How to complete this task: Please output the section of the listing below that opens with the line containing "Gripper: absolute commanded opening" and closes with the line containing "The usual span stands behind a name", exactly and with nothing else.

Given data:
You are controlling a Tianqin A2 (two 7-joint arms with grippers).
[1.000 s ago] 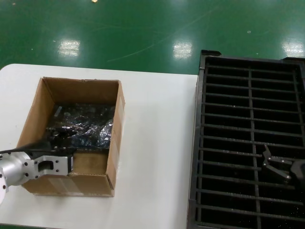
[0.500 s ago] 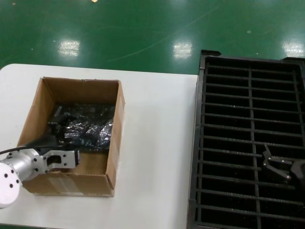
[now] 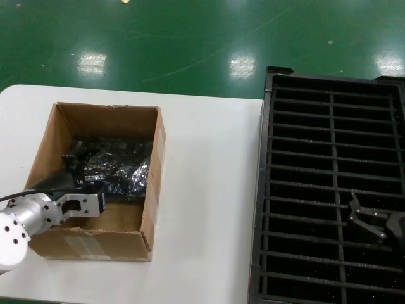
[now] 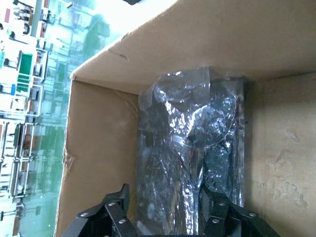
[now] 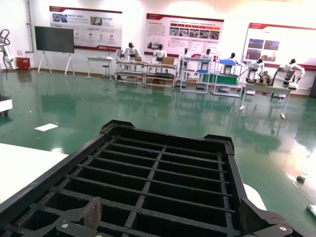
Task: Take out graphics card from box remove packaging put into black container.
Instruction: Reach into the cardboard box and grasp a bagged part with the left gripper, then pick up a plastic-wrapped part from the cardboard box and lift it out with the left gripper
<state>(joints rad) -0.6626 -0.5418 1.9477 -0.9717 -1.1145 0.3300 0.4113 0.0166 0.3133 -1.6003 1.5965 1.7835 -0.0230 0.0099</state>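
Note:
The brown cardboard box (image 3: 155, 166) stands on the left of the white table. Shiny grey-blue anti-static bags with dark boards inside (image 3: 120, 168) lie in it; no bare graphics card and no empty bag shows. My left gripper (image 3: 79, 168) is down inside the box. In the left wrist view it (image 4: 170, 217) is open, with one finger on each side of an upright bagged card (image 4: 190, 148). The black container (image 3: 332, 126) sits on the right, its slots empty. My right gripper (image 3: 352, 212) hovers open and empty over its near slots, and also shows in the right wrist view (image 5: 170, 217).
The white table (image 3: 209, 190) lies bare between the box and the tray. The box walls (image 4: 98, 158) stand close on both sides of my left gripper. The tray's ribs (image 5: 163, 153) run below my right gripper. Green floor lies beyond the table.
My left gripper has moved from the box's near wall farther in, up to the bagged cards. The right arm has not moved.

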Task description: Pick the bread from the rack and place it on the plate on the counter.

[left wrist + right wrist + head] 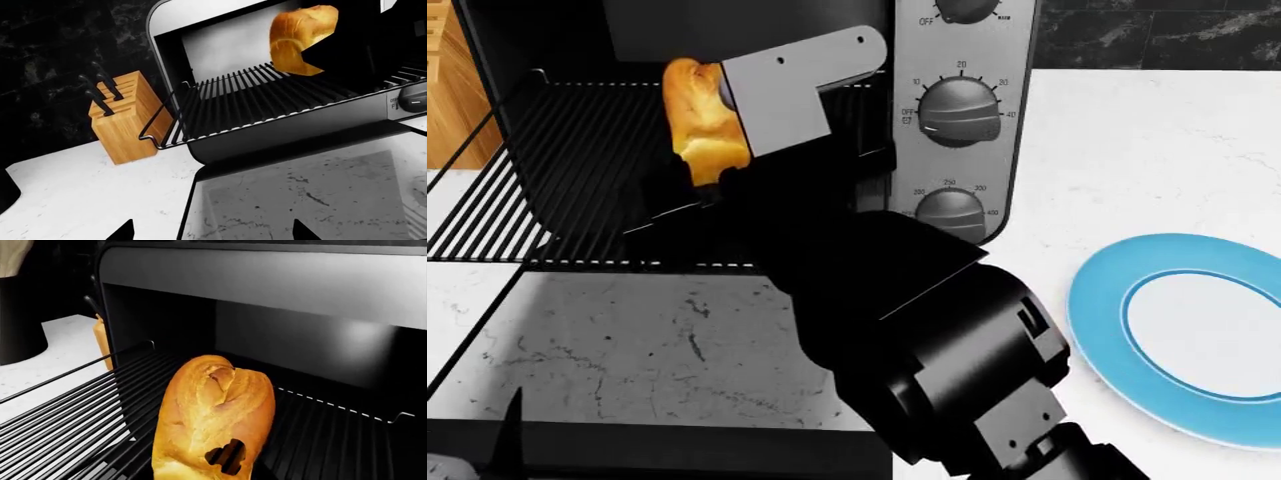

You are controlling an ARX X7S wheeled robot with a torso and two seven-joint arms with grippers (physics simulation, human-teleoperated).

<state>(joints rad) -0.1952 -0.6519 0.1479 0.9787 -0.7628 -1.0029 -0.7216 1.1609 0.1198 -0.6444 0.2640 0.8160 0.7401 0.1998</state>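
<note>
Right pincer (714,150): reaching into the open oven mouth from the front, clamped on the bread (701,120). In the head view its grey bracket and black arm hide most of the fingers. In the right wrist view a dark fingertip (225,457) shows pressed into the lower end of the loaf.

Bread: golden-brown, darker on the domed crust. It is held clear above the rack (574,170); the left wrist view shows it hanging over the bars with open space beneath it, tilted on end, not lying flat. It sits within the oven opening, towards the side nearest the control knobs (957,108).

Rack: black wire grille, drawn partly out of the oven, its raised wire rim projecting past the oven's front edge. Beneath its front lies the lowered oven door (654,340), flat, grey and speckled.

Left pincer (212,234): only two dark fingertips visible at the frame edge of its own wrist view, standing well apart over the oven door, holding nothing.

Plate (1121,290): blue rim, white centre, resting on the white worktop (1148,130) beside the oven on the robot's right, well apart from the bread. Nothing lies on it.

Knife block (123,117): wooden, dark handles protruding, standing on the worktop on the robot's left of the oven, just beside the rack's projecting corner.
</note>
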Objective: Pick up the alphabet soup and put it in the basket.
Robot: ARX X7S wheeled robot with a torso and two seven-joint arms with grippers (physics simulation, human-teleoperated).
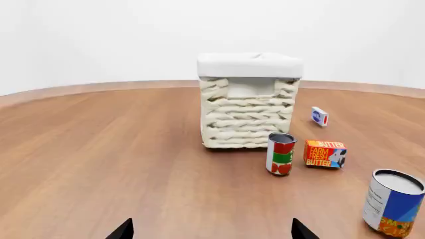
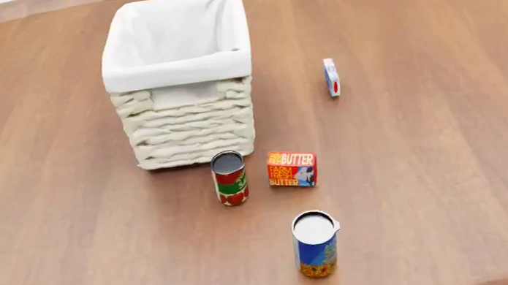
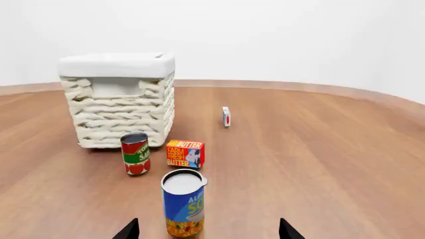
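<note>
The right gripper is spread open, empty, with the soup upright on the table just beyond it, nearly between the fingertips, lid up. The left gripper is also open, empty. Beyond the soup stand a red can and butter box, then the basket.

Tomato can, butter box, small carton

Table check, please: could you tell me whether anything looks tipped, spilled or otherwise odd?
Nothing stands out. The alphabet soup, the tomato can and the basket stand upright on the table; the butter box and a small white box sit apart, with nothing spilled.
</note>
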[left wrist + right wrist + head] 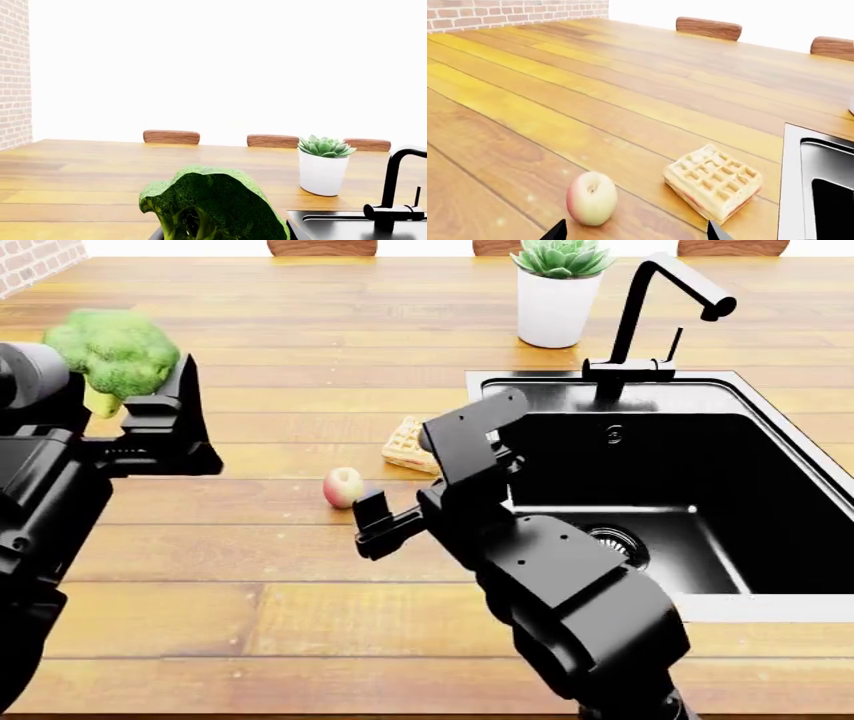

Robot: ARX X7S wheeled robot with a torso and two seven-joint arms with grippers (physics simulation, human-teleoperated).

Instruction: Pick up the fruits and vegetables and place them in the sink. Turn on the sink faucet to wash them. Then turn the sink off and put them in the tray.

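Note:
My left gripper (pixel 131 400) is shut on the pale stalk of the bright green broccoli (pixel 114 348), held above the wooden counter at the far left. The broccoli head (pixel 213 205) fills the low middle of the left wrist view and hides the jaws. The small pinkish-red and beige apple (pixel 343 486) lies on the counter left of the black sink (pixel 747 607). My right gripper (pixel 636 232) hangs open just short of the apple (pixel 591 198), with both fingertips apart and nothing between them. The black faucet (pixel 638 315) stands behind the basin. The tray is out of view.
A square golden waffle (pixel 714 181) lies between the apple and the sink's rim (pixel 792 180). A white pot with a succulent (pixel 554 300) stands left of the faucet. Brown chair backs (pixel 171 136) line the far edge of the counter; a brick wall (pixel 13 70) is at the left.

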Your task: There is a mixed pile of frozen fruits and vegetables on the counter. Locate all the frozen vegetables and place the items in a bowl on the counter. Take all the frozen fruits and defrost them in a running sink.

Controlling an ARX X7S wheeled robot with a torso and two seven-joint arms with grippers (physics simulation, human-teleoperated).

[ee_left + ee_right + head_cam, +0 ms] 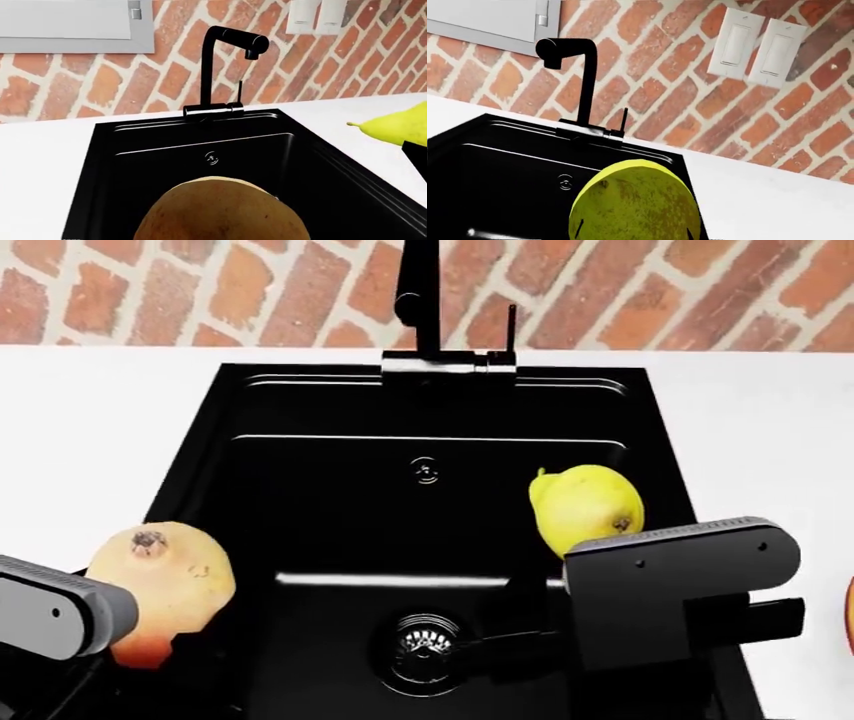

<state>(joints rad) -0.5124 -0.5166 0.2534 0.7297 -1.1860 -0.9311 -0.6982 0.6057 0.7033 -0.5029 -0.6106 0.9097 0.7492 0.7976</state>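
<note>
Risk: if you let go now, the tan fruit (158,575) could land on the sink (267,400) rim and roll onto the counter (80,420); it hangs at the basin's left edge.
Left gripper (80,625): low beside the basin, clamped on the tan fruit.
Right gripper (607,540): above the basin's right side, closed on the yellow fruit (587,505).
Faucet (227,65): no water visible.
</note>
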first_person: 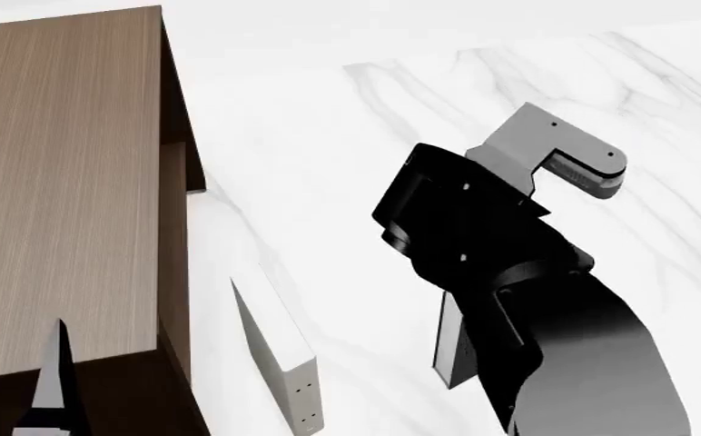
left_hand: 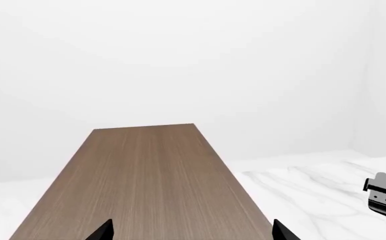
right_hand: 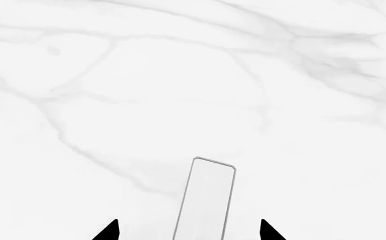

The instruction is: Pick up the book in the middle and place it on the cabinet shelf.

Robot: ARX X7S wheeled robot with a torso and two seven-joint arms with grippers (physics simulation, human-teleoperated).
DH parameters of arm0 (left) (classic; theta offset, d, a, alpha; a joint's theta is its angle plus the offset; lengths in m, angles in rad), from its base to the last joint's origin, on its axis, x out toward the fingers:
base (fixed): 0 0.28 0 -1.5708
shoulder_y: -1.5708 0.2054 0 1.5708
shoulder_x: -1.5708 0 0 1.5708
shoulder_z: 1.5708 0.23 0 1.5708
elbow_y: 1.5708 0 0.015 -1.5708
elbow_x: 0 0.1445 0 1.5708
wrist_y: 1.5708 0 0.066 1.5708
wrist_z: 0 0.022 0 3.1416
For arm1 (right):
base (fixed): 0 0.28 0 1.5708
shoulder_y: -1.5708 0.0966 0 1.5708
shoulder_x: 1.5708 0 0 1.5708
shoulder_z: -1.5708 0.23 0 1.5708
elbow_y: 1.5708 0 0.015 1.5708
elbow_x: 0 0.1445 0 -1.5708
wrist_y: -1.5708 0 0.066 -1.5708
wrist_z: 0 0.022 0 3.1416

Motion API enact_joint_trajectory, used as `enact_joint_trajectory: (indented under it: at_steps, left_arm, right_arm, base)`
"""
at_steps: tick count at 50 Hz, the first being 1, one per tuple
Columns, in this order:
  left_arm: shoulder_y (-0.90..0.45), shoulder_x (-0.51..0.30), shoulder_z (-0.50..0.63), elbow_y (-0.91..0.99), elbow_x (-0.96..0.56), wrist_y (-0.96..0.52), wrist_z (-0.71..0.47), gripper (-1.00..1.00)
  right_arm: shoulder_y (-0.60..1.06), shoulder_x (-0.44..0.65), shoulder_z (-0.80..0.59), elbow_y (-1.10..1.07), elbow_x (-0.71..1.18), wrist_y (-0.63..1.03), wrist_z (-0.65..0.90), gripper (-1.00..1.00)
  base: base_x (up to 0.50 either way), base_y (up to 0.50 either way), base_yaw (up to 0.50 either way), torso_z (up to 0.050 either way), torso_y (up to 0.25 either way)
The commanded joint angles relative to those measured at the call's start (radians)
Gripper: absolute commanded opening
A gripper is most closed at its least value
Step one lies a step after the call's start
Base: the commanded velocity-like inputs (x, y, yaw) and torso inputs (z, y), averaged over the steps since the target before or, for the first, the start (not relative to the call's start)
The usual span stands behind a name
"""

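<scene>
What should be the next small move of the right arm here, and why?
Probably lower the right end effector a little over the book. Its fingers are open, one on each side of the book's narrow edge, touching nothing, and how deep the tips reach cannot be told. Close only afterwards.

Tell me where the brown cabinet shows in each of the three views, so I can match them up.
Left wrist view: the cabinet top stretches ahead of the left gripper, mid-picture.
Head view: the cabinet fills the left side.
Right wrist view: not in it.
Shared landmark: the white marble surface, seen in all three.
</scene>
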Motion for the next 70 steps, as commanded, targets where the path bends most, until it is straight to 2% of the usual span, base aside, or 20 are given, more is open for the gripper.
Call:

Response for this exercise:
Gripper: absolute commanded opening
A gripper is most closed at its least value
Step one lies a step after the call's start
Base: the commanded velocity-like inputs (x, y, yaw) and torso inputs (z, y), averaged over the steps since the target before or, for the first, the start (not relative to the call's start)
The usual span stands behind a name

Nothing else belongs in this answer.